All reagents are ready to use as supplied. Store unused test devices unopened at 2°C-30°C.  The positive and negative controls should be kept at 2°C-8°C. If stored at 2°C-8°C, ensure that the test device is brought to room temperature before opening. The test device is stable through the expiration date printed on the sealed pouch. Do not freeze the kit or expose the kit over 30°C.

SPECIMEN COLLECTION AND HANDLING

Consider any materials of human origin as infectious and handle them using standard biosafety procedures.

Plasma

  1. Collect blood specimen into a lavender, blue or green top collection tube (containing EDTA, citrate or heparin, respectively  in Vacutainer® ) by veinpuncture.
  2. Separate the plasma by centrifugation.
  3. Carefully withdraw the plasma into new pre-labeled tube.

Serum

  1. Collect blood specimen into a red top collection tube (containing no anticoagulants in Vacutainer®) by veinpuncture.
  2. Allow the blood to clot.
  3. Separate the serum by centrifugation.
  4. Carefully withdraw the serum into a new pre-labeled tube.

Test specimens as soon as possible after collecting. Store specimens at 2°C-8°C if not tested immediately.

Store specimens at 2°C-8°C up to 5 days. The specimens should be frozen at -20°C for longer storage.
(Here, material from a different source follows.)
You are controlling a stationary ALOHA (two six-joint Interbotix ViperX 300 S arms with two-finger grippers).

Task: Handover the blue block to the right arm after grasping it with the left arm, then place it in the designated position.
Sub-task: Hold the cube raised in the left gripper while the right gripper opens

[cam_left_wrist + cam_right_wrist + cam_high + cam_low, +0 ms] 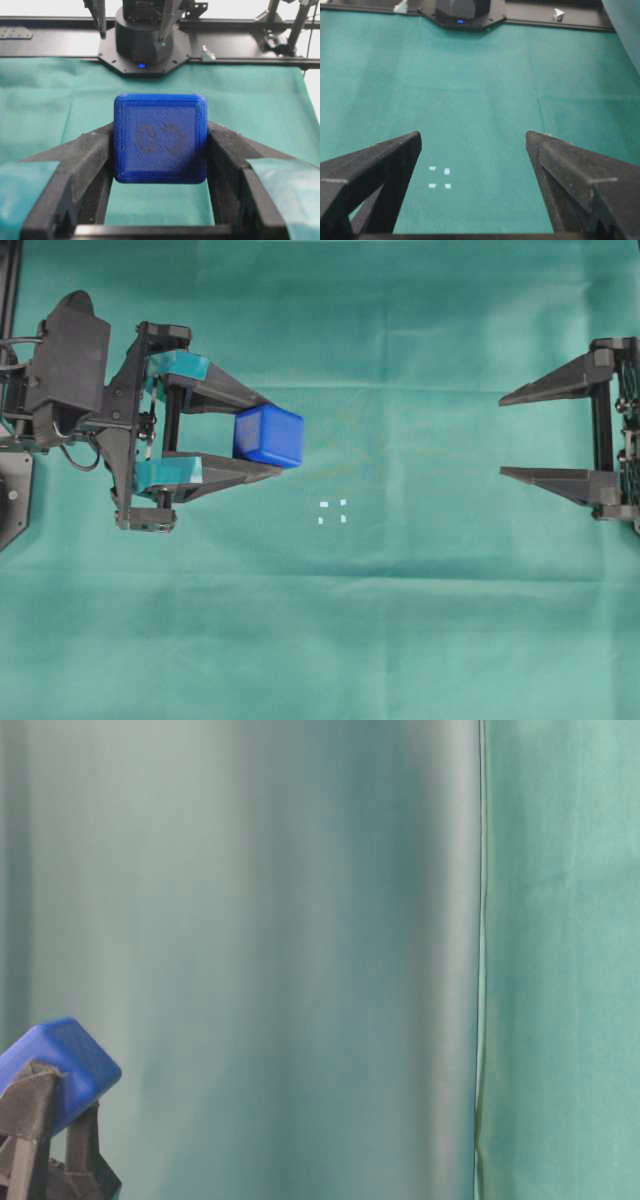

Avoid multiple freeze-thaw cycles. Prior to testing, bring frozen specimens to room temperature slowly and mix gently. Specimens containing visible particulate matter should be clarified by centrifugation before testing.

Do not use samples demonstrating gross lipemia, gross hemolysis or turbidity in order to avoid interference on result interpretation.

Blood

Drops of whole blood can be obtained by either finger tip puncture or veinpuncture. Do not use any hemolized blood for testing.

Whole blood specimens should be stored in refrigeration (2°C-8°C) if not tested immediately. The specimens must be tested within 24 hours of collection.

ASSAY PROCEDURE

(1) Remove the test cassette from the sealed pouch and place on a clean and level surface.
(2) Drop 3 drops of diluted specimen vertically into the specimen well (S) of the test cassette avoiding the formation of bubbles.
(3) Observe the test results immediately within 15-20 minutes, the result is invalid over 25 minutes.
 
INTERPRETATION OF RESULTS
POSITIVE: Two distinct red lines appear. A red line in the control region (C), and another red line in the test region (T).
A pink to red line (T), even if it is very thin, indicates a positive result.
NEGATIVE: A red line appears in the control region(C). No line appears in the test region (T).
INVALID: No red lines appear or control line fails to appear. Insufficient specimen volume or incorrect procedural techniques are the most likely reasons. Review the procedure and repeat the test with a new test device. If the problem persists, discontinue using the kit and contact your local distributor.